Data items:

○ ○ ○ ○ ○

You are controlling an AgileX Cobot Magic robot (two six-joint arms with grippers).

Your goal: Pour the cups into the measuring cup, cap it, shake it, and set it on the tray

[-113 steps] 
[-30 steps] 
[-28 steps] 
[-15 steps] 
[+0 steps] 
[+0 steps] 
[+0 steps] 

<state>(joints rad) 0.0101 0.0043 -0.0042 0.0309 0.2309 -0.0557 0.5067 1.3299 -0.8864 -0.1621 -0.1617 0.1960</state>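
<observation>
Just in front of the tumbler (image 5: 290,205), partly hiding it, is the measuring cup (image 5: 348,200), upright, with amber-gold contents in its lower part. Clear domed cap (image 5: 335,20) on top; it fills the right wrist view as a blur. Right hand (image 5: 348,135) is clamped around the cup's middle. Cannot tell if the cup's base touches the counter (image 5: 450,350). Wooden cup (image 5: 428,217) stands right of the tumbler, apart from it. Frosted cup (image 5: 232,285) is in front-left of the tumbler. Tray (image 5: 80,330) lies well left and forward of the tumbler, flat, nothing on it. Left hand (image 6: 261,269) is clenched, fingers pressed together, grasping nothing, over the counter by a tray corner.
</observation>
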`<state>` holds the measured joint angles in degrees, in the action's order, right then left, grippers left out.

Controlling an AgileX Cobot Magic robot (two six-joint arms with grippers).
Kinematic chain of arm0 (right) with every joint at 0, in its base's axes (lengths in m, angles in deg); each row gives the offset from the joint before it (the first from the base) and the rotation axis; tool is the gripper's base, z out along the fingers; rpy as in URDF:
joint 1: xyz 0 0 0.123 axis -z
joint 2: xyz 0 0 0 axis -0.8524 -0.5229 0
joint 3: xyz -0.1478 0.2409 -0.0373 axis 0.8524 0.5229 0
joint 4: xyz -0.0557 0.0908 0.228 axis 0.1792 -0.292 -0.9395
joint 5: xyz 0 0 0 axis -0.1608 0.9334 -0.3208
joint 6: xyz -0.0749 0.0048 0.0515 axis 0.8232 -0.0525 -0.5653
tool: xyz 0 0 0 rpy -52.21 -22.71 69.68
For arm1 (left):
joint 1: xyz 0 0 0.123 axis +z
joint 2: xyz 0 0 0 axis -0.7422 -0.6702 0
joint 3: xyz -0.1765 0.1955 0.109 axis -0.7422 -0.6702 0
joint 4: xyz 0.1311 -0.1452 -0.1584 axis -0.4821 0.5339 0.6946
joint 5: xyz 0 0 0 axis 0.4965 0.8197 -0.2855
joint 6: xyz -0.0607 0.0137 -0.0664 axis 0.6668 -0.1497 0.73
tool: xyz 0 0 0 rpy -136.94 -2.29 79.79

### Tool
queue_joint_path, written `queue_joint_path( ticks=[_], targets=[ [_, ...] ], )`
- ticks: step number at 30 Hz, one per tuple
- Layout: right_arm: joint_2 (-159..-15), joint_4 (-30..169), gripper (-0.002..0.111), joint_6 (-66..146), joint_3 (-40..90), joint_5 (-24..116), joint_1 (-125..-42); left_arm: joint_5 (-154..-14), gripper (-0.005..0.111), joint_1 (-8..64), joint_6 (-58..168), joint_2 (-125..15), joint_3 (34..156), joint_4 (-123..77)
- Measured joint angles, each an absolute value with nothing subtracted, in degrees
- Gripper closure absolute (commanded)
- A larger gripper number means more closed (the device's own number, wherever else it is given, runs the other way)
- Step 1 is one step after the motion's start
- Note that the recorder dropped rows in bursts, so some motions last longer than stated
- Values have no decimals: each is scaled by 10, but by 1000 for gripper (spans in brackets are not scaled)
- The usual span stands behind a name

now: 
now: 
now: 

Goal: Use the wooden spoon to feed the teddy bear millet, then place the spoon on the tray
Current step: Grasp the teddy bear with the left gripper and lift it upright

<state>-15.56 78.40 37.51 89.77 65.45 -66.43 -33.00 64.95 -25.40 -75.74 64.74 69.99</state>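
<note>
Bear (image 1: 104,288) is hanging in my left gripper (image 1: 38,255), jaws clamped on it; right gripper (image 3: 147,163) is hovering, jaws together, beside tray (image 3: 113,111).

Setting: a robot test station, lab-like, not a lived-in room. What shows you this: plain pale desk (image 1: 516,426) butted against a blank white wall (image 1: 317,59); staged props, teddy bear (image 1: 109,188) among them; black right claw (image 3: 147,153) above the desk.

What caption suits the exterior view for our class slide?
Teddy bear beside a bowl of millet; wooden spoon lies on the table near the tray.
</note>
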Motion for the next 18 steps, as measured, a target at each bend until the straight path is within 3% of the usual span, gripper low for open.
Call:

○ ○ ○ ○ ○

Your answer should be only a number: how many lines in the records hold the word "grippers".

3